Exercise description – Beneath this line are the data; copy exactly the part of them that opens with the line containing "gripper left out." and closes with the line containing "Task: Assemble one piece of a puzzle", and only that part.

Stored records:
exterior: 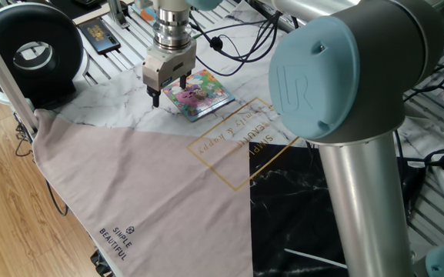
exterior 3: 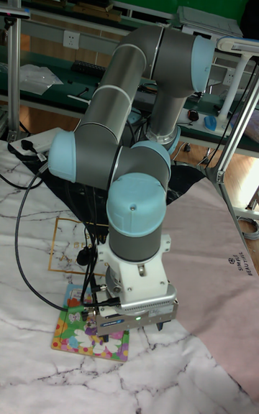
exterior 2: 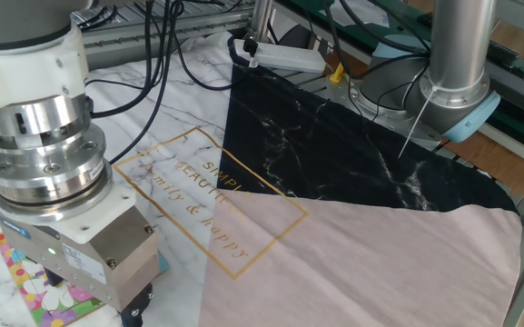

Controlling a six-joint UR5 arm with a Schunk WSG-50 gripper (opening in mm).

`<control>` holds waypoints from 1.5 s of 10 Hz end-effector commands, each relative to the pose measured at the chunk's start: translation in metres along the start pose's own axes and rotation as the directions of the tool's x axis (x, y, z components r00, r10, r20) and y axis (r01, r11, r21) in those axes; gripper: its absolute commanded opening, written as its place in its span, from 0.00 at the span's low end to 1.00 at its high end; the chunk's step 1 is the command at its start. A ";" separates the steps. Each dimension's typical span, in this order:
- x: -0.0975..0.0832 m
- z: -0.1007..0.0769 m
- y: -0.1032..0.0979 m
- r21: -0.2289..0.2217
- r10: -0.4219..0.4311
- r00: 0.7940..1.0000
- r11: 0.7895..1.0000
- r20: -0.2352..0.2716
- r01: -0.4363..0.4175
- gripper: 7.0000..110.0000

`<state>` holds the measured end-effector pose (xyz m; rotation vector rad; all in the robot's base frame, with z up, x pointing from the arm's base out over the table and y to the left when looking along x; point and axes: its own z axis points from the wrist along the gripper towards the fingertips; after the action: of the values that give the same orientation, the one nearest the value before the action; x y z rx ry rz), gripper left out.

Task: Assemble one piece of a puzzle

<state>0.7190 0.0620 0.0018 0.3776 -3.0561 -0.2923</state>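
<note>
The puzzle (exterior: 200,94) is a small square board with a pink, yellow and green cartoon picture and a blue edge, lying on the white marble cloth. My gripper (exterior: 171,89) hangs over its left edge with its two dark fingers (exterior: 158,98) spread wide, so it is open, and nothing shows between them. In the other fixed view the gripper (exterior 2: 93,292) covers most of the puzzle (exterior 2: 34,282). The tall fixed view shows the gripper (exterior 3: 126,329) just above the puzzle (exterior 3: 75,331). I cannot pick out the piece; it is hidden by the gripper or lost in the picture.
A black round device (exterior: 33,54) stands at the back left, with a dark card (exterior: 98,35) beside it. Cables and a white power strip (exterior 2: 284,56) lie behind. A pink cloth (exterior: 129,192) and a black marble cloth (exterior 2: 334,145) cover the table. The arm's elbow (exterior: 345,92) fills the foreground.
</note>
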 end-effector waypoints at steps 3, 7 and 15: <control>0.002 0.002 -0.001 -0.013 0.004 1.000 1.000 0.001 -0.004 0.79; 0.006 -0.002 -0.002 -0.009 0.002 1.000 1.000 -0.006 -0.003 0.79; 0.005 -0.002 -0.003 -0.007 -0.008 1.000 1.000 0.001 0.008 0.79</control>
<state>0.7133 0.0566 0.0014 0.3930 -3.0484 -0.2869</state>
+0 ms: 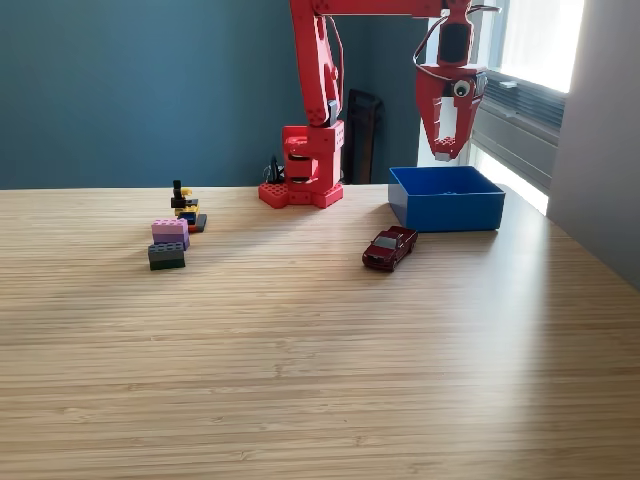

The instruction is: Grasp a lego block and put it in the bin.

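The lego blocks lie in a small group on the exterior view's left part of the pale wooden surface (300, 380): a lilac plastic brick (170, 232) sits on a dark grey-green brick (166, 256), and just behind them is a low heap of small dark, yellow and red pieces (186, 208), too small to tell one from another. All have hard, studded, box-like shapes. Well apart from them, on the exterior view's right, stands the shallow rectangular blue plastic bin (446, 210) with low smooth walls; I cannot see anything inside it from this angle. The red plastic pincer (447, 150) hangs above the bin, pointing down, with its jaws a little apart, and I see nothing between them. So I judge that the arm is at the start of a new grasp: the next move calls for a long swing across to the blocks, then a descent with the jaws opened wide enough for one brick. A small glossy dark red toy car (389, 247) stands between, near the bin, and the arm's red base (305, 170) is at the back of the surface.
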### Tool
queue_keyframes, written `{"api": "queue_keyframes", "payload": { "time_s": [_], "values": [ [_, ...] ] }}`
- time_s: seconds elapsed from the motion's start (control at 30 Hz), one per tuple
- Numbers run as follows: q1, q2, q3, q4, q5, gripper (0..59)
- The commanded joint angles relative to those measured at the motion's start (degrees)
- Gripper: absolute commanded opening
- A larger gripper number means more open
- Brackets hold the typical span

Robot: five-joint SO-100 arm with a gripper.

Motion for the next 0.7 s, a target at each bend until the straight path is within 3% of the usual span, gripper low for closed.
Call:
{"api": "queue_keyframes", "payload": {
  "time_s": [0.03,0.13,0.23,0.33,0.47,0.7],
  "values": [
    [-0.4,4.2,-3.0,-0.3,-1.2,0.8],
    [-0.1,4.2,-2.1,-0.3,-1.6,18.4],
    [0.5,4.2,-1.7,-0.3,-1.5,25.1],
    [2.2,4.2,-1.6,-0.3,-1.5,27.9],
    [6.9,4.2,-1.6,-0.2,-3.1,27.6],
    [26.7,4.2,-1.7,-0.5,-9.8,26.7]
  ]
}}
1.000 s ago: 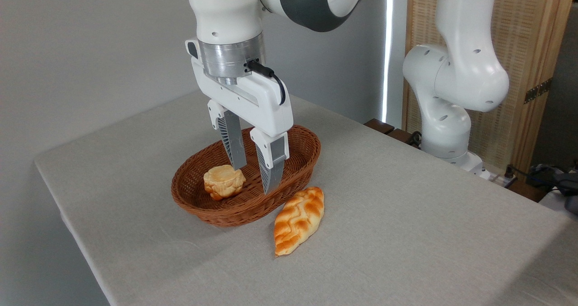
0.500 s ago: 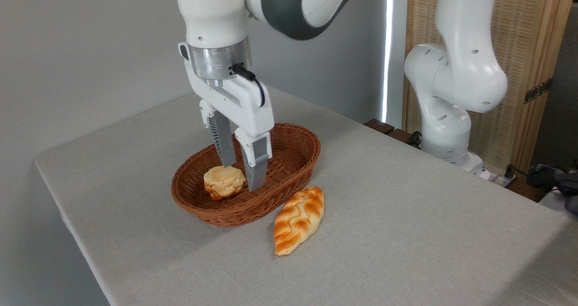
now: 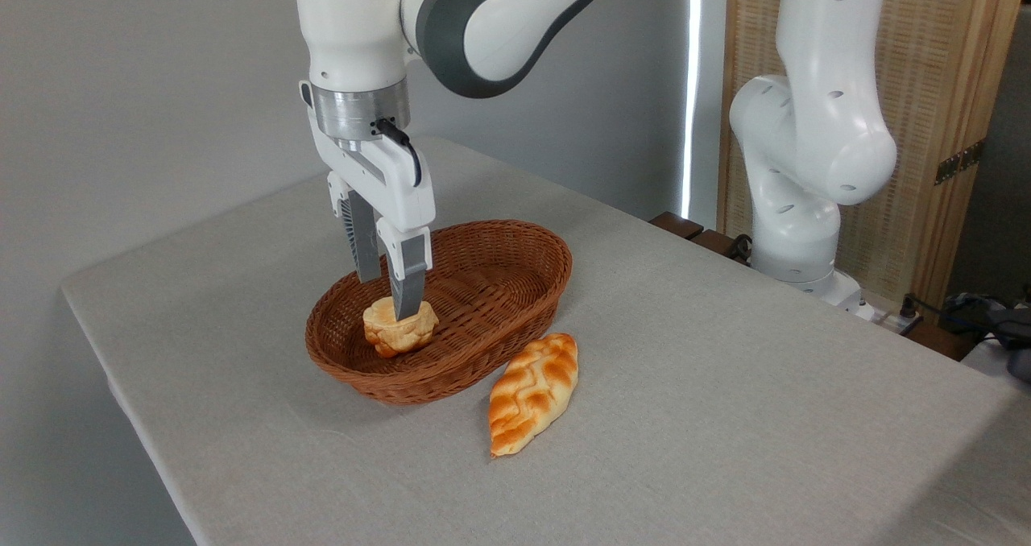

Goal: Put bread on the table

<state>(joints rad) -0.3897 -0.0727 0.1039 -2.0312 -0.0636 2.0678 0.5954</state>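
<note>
The bread [image 3: 396, 331], a small lumpy golden-tan bun, lies in the left half of a brown oval wicker basket [image 3: 527, 236] on the grey-beige table [image 3: 725, 401]. My gripper [image 3: 387, 299] hangs straight down over the bun, open. Its near finger [image 3: 408, 284] crosses in front of the bun's top and its far finger [image 3: 363, 244] ends just behind the bun. The fingers stand on either side of the bun without closing on it. I cannot tell whether either fingertip touches it.
A long braided orange-and-cream loaf [image 3: 534, 391] lies on the cloth just right of the basket's front. The arm's white base [image 3: 793, 208] stands at the table's far right edge. A wooden screen and cables are behind it.
My gripper has moved left and back across the basket, from its middle to over the bun, and has come lower. The bun, basket and loaf have not moved.
</note>
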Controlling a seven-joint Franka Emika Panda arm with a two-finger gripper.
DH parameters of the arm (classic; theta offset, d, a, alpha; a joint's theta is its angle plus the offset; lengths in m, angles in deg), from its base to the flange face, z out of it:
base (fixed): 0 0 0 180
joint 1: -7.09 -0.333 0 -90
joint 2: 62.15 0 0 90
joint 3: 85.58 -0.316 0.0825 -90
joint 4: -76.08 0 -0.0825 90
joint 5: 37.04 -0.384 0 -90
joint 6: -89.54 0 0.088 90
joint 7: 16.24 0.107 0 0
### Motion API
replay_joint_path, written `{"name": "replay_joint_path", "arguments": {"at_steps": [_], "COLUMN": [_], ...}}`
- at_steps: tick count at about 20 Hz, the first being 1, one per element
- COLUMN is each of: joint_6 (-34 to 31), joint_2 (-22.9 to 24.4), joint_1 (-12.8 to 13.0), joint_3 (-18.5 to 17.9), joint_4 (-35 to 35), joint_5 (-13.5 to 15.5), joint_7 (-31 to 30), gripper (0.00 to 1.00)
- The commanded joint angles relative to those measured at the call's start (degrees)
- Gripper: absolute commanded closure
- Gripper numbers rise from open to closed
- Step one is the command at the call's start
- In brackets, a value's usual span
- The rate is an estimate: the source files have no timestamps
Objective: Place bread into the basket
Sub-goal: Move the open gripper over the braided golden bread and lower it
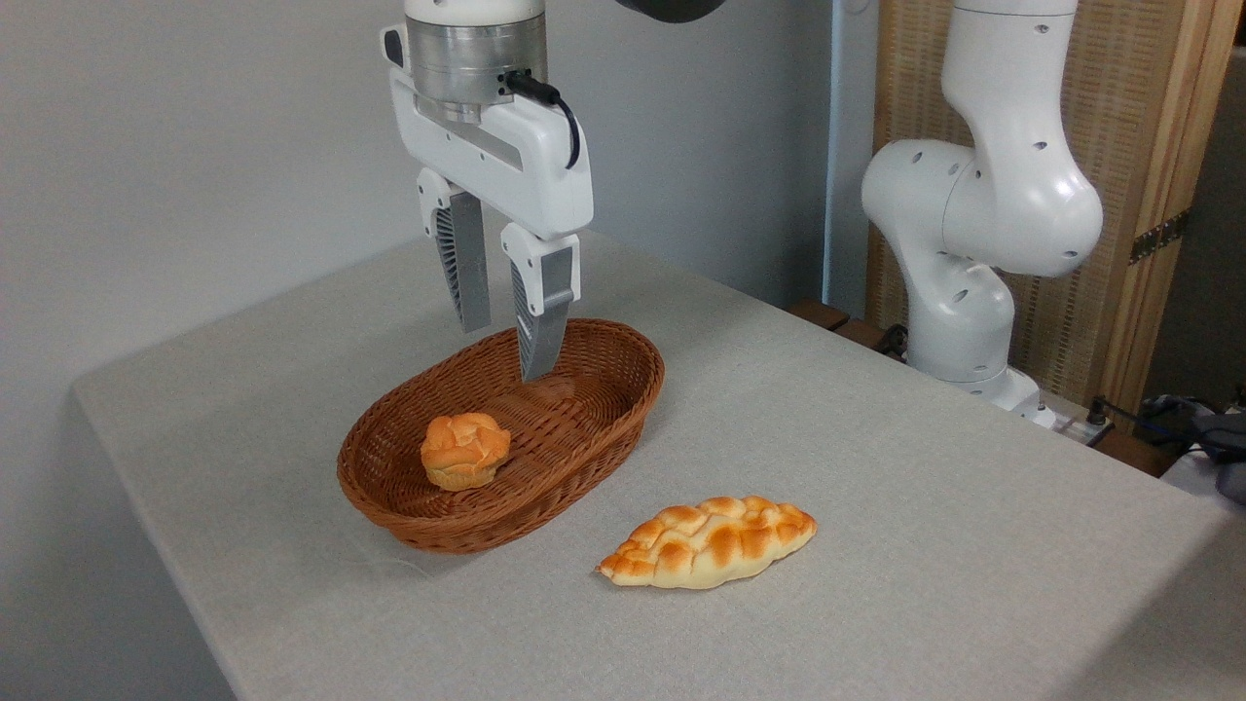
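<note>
Bread [709,542] on table [925,506]; bun [464,449] in basket [623,404].

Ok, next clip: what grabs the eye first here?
The end effector hangs open above the far end of the brown basket, which holds a small round bun near its front. The long braided bread lies on the table, to the basket's right.
</note>
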Motion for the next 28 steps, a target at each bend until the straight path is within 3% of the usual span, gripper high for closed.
{"name": "replay_joint_path", "arguments": {"at_steps": [1, 7, 10, 12, 20, 24, 28], "joint_6": [-1.76, -1.76, -1.85, -1.85, -2.73, -2.2, -1.76], "joint_2": [0.56, 0.83, 0.83, 0.83, 1.18, 1.36, 1.27], "joint_1": [0.95, 0.87, 0.43, 0.43, 0.43, 0.52, 0.61], "joint_3": [-2.28, -3.08, -3.26, -4.49, -10.55, -10.56, -10.56], "joint_4": [0.89, 0.37, -0.07, -0.77, -5.6, -9.29, -11.32], "joint_5": [5.9, 5.97, 2.99, 0.44, -0.62, -8.16, -8.89], "joint_7": [3.57, 4.13, 5.18, 8.86, 23.46, 26.27, 29.61], "gripper": [0.0, 0.0, 0.0, 0.0, 0.0, 0.0, 0.0]}}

Response –
`<state>` holds the measured end-effector pose (xyz m; rotation vector rad; all in the robot's base frame, with z up, x pointing from the arm's base out over the table and y to the left when looking along x; point and axes: its own z axis points from the wrist along the gripper towards the fingertips; after the action: of the values that give the same orientation, the one nearest the value before the action; x y z rx ry rz), gripper left out.

Task: Assemble one piece of a puzzle

No more work is left in this exercise.